§ **WHAT TO PRODUCE**
Write out every record below exactly as it appears, omitting the pictures.

Records excerpted from a collection:
*** Begin section ***
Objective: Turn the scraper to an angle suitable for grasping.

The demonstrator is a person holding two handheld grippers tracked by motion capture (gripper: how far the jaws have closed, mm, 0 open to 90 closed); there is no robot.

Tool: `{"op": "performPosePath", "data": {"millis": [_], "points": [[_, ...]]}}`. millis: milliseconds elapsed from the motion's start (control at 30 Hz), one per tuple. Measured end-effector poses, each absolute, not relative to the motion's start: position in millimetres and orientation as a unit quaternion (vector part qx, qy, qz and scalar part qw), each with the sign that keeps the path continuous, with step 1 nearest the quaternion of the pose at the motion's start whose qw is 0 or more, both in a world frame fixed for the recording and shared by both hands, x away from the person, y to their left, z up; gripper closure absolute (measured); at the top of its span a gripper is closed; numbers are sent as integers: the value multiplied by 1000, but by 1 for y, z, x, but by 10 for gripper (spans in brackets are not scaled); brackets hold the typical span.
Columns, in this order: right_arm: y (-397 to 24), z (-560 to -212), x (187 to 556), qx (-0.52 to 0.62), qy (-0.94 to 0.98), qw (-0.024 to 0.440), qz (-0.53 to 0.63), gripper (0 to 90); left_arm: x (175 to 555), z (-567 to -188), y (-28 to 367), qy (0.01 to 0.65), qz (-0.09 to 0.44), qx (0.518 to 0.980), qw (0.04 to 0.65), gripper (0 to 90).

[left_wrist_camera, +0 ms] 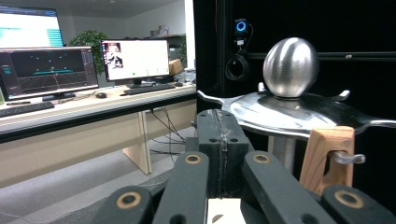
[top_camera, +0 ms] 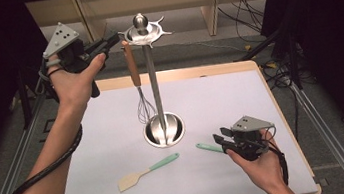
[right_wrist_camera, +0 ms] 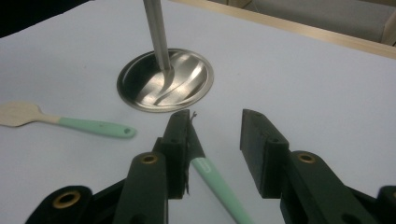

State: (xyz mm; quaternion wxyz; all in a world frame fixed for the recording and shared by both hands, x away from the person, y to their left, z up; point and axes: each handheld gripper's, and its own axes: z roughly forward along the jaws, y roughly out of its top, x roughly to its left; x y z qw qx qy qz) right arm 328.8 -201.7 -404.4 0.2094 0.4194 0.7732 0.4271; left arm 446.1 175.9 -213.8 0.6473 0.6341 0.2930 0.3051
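Note:
A steel utensil stand (top_camera: 155, 86) rises from a round base (top_camera: 153, 135) in the middle of the white table. From one hook of its top disc (top_camera: 138, 37) hangs a whisk (top_camera: 132, 68) by its wooden handle (left_wrist_camera: 327, 156). My left gripper (top_camera: 108, 41) is held high, just left of the disc, with its jaws shut (left_wrist_camera: 219, 137) and nothing between them. Low at the right, my right gripper (top_camera: 222, 138) stands open over a mint-green utensil handle (right_wrist_camera: 217, 184), which lies on the table between the jaws, close to one fingertip (right_wrist_camera: 180, 126).
A spatula (top_camera: 147, 172) with a wooden blade and green handle lies on the table in front of the base. The stand's ball knob (left_wrist_camera: 290, 66) tops the disc. A desk with monitors (left_wrist_camera: 135, 59) stands beyond the table. Cables lie on the floor at the right.

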Motion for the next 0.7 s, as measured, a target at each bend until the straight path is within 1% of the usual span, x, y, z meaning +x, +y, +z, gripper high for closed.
{"op": "performPosePath", "data": {"millis": [167, 233, 467, 500, 533, 700], "points": [[-203, -404, 330, 412, 776, 214, 427, 639, 450, -214, 177, 297, 305, 634, 645, 888], [-202, -404, 329, 418, 774, 202, 431, 639, 451, -214, 177, 297, 305, 636, 644, 889], [-202, -404, 330, 415, 774, 207, 432, 639, 453, -213, 177, 298, 308, 638, 640, 889], [-200, -403, 327, 434, 765, 197, 432, 639, 453, -213, 177, 298, 308, 638, 640, 889], [-201, -403, 328, 424, 768, 207, 432, 639, 453, -212, 177, 297, 309, 638, 639, 889], [-202, -402, 328, 428, 771, 201, 427, 639, 454, -212, 178, 297, 311, 639, 637, 889]]}}
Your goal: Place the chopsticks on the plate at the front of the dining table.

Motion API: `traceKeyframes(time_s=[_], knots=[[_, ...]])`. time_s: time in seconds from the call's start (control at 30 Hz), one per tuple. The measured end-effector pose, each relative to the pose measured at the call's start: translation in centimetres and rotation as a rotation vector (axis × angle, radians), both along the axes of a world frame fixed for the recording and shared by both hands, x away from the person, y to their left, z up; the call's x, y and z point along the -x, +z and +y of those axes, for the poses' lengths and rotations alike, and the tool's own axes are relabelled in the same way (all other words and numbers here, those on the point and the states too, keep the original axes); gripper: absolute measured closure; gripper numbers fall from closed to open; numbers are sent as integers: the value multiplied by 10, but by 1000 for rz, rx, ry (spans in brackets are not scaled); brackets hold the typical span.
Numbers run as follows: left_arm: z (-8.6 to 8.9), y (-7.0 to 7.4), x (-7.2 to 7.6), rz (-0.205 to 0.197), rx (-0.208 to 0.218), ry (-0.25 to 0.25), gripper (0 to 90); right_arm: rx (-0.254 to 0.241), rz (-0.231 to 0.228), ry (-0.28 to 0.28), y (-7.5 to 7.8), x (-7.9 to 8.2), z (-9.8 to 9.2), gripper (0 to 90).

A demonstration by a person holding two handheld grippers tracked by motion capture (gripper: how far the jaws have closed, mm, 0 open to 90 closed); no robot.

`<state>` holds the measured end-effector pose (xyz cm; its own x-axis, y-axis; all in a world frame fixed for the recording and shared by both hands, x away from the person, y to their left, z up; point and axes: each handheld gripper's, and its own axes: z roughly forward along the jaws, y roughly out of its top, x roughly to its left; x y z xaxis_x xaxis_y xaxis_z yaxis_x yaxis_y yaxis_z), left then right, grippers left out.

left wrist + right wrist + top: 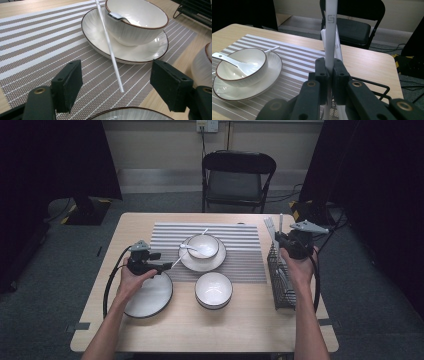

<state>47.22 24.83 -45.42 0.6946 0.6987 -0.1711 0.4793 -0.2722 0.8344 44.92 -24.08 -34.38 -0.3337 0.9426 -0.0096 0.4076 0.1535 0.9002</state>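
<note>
A white bowl [202, 245] with a white spoon [190, 248] in it stands on a saucer plate [215, 262] on the striped placemat [245, 255]. A white chopstick [110, 50] leans from the saucer's rim [95, 30] down onto the mat. Its lower end lies between the wide-apart fingers of my left gripper [116, 85], which is open and does not touch it. At the table's right, my right gripper [329, 68] is shut on an upright white chopstick [330, 32] that rises out of the black wire rack [282, 280]. More white sticks stand behind it.
A second white bowl [213, 289] sits near the front centre, and a flat plate [152, 297] lies under my left hand. Another white stick [272, 49] pokes out behind the saucer. A black folding chair [237, 175] stands beyond the table's far edge.
</note>
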Motion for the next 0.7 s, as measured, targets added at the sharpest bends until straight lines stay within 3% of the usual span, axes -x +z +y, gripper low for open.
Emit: traceKeyframes(time_s=[0.2, 0.47, 0.7], knots=[[0, 1, 1, -4, -11, 6, 259, -12, -16, 7, 3, 3, 0, 852], [-1, 3, 2, -15, -15, 4, 259, -38, -62, 17, 19, 8, -4, 852], [0, 0, 1, -1, -11, 10, 258, -39, -83, 13, 29, 11, -5, 852]])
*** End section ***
§ **ANSWER BOX**
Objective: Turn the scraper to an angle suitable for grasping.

The demonstrator is a person holding two handheld grippers tracked by motion capture (gripper: how far the jaws have closed, mm, 0 open to 90 closed); there is no robot.

Tool: `{"op": "performPosePath", "data": {"millis": [_], "points": [[_, ...]]}}`. millis: milliseconds elapsed from the motion's start (control at 30 Hz), one per tuple. Measured end-effector poses, each absolute, not relative to the motion's start: position in millimetres and orientation as a unit quaternion (vector part qx, qy, qz and scalar part qw), each with the sign that keeps the path continuous, with step 1 nearest the quaternion of the pose at the motion's start whose qw is 0 or more, both in a world frame fixed for the recording and shared by both hands, x away from the person, y to their left, z up; gripper closure absolute (measured); at the top of its span a gripper is closed; numbers are sent as integers: the value multiplied by 1000, but by 1 for y, z, x, but by 10 for gripper (spans in brackets are not scaled); brackets hold the typical span.
Columns, in this order: right_arm: y (-397 to 24), z (-560 to -212), x (187 to 556), qx (-0.52 to 0.62), qy (-0.94 to 0.98), qw (-0.024 to 0.440), qz (-0.53 to 0.63), gripper (0 to 90); left_arm: x (175 to 555), z (-567 to -188), y (-28 to 367), qy (0.01 to 0.65), qz (-0.09 to 0.44), qx (0.518 to 0.980), qw (0.04 to 0.65), gripper (0 to 90).

[left_wrist_camera, +0 ms] 
[top_camera, +0 ms] 
[right_wrist_camera, +0 ms] 

State: (xyz mm; quaternion wxyz; all in a world frame fixed for the recording and shared by both hands, x away from the person, y to their left, z up; point and axes: each handheld gripper's, and its own axes: z roughly forward along the jaws, y roughly out of its top, x roughly to its left; x y z qw qx qy qz) right arm 328.8 -201.7 -404.4 0.2094 0.4194 0.7732 0.4271; left arm 446.1 175.9 -213.8 0.6473 0.6341 0.2930 0.3051
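Note:
A steel utensil stand (top_camera: 155, 86) rises from a round base (top_camera: 153, 135) in the middle of the white table. From one hook of its top disc (top_camera: 138, 37) hangs a whisk (top_camera: 132, 68) by its wooden handle (left_wrist_camera: 327, 156). My left gripper (top_camera: 108, 41) is held high, just left of the disc, with its jaws shut (left_wrist_camera: 219, 137) and nothing between them. Low at the right, my right gripper (top_camera: 222, 138) stands open over a mint-green utensil handle (right_wrist_camera: 217, 184), which lies on the table between the jaws, close to one fingertip (right_wrist_camera: 180, 126).
A spatula (top_camera: 147, 172) with a wooden blade and green handle lies on the table in front of the base. The stand's ball knob (left_wrist_camera: 290, 66) tops the disc. A desk with monitors (left_wrist_camera: 135, 59) stands beyond the table. Cables lie on the floor at the right.
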
Motion for the next 0.7 s, as measured, a target at each bend until the straight path is within 1% of the usual span, x, y, z meaning +x, +y, +z, gripper high for closed.
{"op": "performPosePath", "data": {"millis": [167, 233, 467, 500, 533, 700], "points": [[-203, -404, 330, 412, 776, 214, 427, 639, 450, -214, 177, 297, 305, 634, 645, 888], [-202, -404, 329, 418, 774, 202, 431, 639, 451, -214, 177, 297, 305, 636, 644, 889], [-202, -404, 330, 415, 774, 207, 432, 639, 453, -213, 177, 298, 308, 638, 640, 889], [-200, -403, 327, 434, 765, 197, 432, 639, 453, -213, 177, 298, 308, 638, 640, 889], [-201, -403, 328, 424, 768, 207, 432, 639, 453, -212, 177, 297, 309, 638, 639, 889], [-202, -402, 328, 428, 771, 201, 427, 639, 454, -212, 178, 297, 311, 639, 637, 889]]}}
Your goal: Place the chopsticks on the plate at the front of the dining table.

Motion API: `traceKeyframes(time_s=[_], knots=[[_, ...]])`. time_s: time in seconds from the call's start (control at 30 Hz), one per tuple. The measured end-effector pose, each relative to the pose measured at the call's start: translation in centimetres and rotation as a rotation vector (axis × angle, radians), both along the axes of a world frame fixed for the recording and shared by both hands, x away from the person, y to their left, z up; the call's x, y and z point along the -x, +z and +y of those axes, for the poses' lengths and rotations alike, and the tool's own axes are relabelled in the same way (all other words and numbers here, those on the point and the states too, keep the original axes); gripper: absolute measured closure; gripper numbers fall from closed to open; numbers are sent as integers: the value multiplied by 10, but by 1000 for rz, rx, ry (spans in brackets are not scaled); brackets hold the typical span.
Numbers run as follows: left_arm: z (-8.6 to 8.9), y (-7.0 to 7.4), x (-7.2 to 7.6), rz (-0.205 to 0.197), rx (-0.208 to 0.218), ry (-0.25 to 0.25), gripper (0 to 90); right_arm: rx (-0.254 to 0.241), rz (-0.231 to 0.228), ry (-0.28 to 0.28), y (-7.5 to 7.8), x (-7.9 to 8.2), z (-9.8 to 9.2), gripper (0 to 90).

A demonstration by a person holding two handheld grippers tracked by motion capture (gripper: how far the jaws have closed, mm, 0 open to 90 closed); no robot.

`<state>` holds the measured end-effector pose (xyz cm; its own x-axis, y-axis; all in a world frame fixed for the recording and shared by both hands, x away from the person, y to their left, z up; point and axes: each handheld gripper's, and its own axes: z roughly forward along the jaws, y roughly out of its top, x roughly to its left; x y z xaxis_x xaxis_y xaxis_z yaxis_x yaxis_y yaxis_z), left then right, grippers left out.

left wrist + right wrist + top: 

<state>47.22 24.83 -45.42 0.6946 0.6987 -0.1711 0.4793 -0.2722 0.8344 44.92 -24.08 -34.38 -0.3337 0.9426 -0.0096 0.4076 0.1535 0.9002</state>
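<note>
A white bowl [202, 245] with a white spoon [190, 248] in it stands on a saucer plate [215, 262] on the striped placemat [245, 255]. A white chopstick [110, 50] leans from the saucer's rim [95, 30] down onto the mat. Its lower end lies between the wide-apart fingers of my left gripper [116, 85], which is open and does not touch it. At the table's right, my right gripper [329, 68] is shut on an upright white chopstick [330, 32] that rises out of the black wire rack [282, 280]. More white sticks stand behind it.
A second white bowl [213, 289] sits near the front centre, and a flat plate [152, 297] lies under my left hand. Another white stick [272, 49] pokes out behind the saucer. A black folding chair [237, 175] stands beyond the table's far edge.
</note>
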Motion for the next 0.7 s, as measured, targets added at the sharpest bends until straight lines stay within 3% of the usual span, axes -x +z +y, gripper low for open.
Emit: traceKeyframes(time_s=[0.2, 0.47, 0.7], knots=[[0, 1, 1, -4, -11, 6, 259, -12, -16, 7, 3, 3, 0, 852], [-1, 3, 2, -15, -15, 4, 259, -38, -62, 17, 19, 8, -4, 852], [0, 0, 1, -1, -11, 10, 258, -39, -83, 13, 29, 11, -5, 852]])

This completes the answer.